## What is being asked
Reproduce the data that follows precisely.

## Collected material
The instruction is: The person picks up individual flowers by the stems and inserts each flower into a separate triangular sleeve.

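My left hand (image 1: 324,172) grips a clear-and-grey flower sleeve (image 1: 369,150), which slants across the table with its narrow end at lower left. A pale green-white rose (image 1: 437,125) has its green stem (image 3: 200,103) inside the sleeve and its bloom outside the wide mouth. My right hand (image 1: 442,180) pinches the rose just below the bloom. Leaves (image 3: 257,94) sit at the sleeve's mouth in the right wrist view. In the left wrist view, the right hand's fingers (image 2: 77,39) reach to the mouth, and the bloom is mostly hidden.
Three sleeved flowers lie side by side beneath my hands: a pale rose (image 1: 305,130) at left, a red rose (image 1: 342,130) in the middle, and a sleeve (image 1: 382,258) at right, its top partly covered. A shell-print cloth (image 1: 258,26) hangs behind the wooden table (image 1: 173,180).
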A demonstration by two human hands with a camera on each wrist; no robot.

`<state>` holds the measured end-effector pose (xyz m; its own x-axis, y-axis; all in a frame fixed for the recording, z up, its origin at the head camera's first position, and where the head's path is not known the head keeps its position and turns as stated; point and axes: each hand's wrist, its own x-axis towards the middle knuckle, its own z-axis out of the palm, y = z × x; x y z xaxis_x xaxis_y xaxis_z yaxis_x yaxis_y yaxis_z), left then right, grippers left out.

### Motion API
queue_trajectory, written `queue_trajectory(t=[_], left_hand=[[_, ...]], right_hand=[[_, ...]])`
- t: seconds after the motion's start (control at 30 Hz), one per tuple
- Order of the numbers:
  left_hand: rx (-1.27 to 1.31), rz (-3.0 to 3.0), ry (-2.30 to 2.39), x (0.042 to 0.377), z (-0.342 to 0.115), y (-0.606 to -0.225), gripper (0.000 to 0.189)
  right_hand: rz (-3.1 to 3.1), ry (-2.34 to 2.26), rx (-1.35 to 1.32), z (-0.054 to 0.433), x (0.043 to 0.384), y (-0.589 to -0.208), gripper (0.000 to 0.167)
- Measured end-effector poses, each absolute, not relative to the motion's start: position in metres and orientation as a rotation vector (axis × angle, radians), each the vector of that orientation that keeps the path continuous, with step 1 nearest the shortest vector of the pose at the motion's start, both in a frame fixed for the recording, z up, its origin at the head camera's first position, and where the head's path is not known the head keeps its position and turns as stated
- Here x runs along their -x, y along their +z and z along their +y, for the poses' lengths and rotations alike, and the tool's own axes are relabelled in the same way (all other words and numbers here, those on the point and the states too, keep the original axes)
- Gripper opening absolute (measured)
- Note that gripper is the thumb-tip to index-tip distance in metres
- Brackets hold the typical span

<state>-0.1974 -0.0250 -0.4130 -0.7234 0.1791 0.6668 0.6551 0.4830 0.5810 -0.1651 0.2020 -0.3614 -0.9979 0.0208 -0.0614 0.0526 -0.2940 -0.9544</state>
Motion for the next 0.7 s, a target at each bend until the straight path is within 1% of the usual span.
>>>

## Expected answer
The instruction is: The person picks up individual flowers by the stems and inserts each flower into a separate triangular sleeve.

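My left hand (image 1: 324,172) grips a clear-and-grey flower sleeve (image 1: 369,150), which slants across the table with its narrow end at lower left. A pale green-white rose (image 1: 437,125) has its green stem (image 3: 200,103) inside the sleeve and its bloom outside the wide mouth. My right hand (image 1: 442,180) pinches the rose just below the bloom. Leaves (image 3: 257,94) sit at the sleeve's mouth in the right wrist view. In the left wrist view, the right hand's fingers (image 2: 77,39) reach to the mouth, and the bloom is mostly hidden.
Three sleeved flowers lie side by side beneath my hands: a pale rose (image 1: 305,130) at left, a red rose (image 1: 342,130) in the middle, and a sleeve (image 1: 382,258) at right, its top partly covered. A shell-print cloth (image 1: 258,26) hangs behind the wooden table (image 1: 173,180).
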A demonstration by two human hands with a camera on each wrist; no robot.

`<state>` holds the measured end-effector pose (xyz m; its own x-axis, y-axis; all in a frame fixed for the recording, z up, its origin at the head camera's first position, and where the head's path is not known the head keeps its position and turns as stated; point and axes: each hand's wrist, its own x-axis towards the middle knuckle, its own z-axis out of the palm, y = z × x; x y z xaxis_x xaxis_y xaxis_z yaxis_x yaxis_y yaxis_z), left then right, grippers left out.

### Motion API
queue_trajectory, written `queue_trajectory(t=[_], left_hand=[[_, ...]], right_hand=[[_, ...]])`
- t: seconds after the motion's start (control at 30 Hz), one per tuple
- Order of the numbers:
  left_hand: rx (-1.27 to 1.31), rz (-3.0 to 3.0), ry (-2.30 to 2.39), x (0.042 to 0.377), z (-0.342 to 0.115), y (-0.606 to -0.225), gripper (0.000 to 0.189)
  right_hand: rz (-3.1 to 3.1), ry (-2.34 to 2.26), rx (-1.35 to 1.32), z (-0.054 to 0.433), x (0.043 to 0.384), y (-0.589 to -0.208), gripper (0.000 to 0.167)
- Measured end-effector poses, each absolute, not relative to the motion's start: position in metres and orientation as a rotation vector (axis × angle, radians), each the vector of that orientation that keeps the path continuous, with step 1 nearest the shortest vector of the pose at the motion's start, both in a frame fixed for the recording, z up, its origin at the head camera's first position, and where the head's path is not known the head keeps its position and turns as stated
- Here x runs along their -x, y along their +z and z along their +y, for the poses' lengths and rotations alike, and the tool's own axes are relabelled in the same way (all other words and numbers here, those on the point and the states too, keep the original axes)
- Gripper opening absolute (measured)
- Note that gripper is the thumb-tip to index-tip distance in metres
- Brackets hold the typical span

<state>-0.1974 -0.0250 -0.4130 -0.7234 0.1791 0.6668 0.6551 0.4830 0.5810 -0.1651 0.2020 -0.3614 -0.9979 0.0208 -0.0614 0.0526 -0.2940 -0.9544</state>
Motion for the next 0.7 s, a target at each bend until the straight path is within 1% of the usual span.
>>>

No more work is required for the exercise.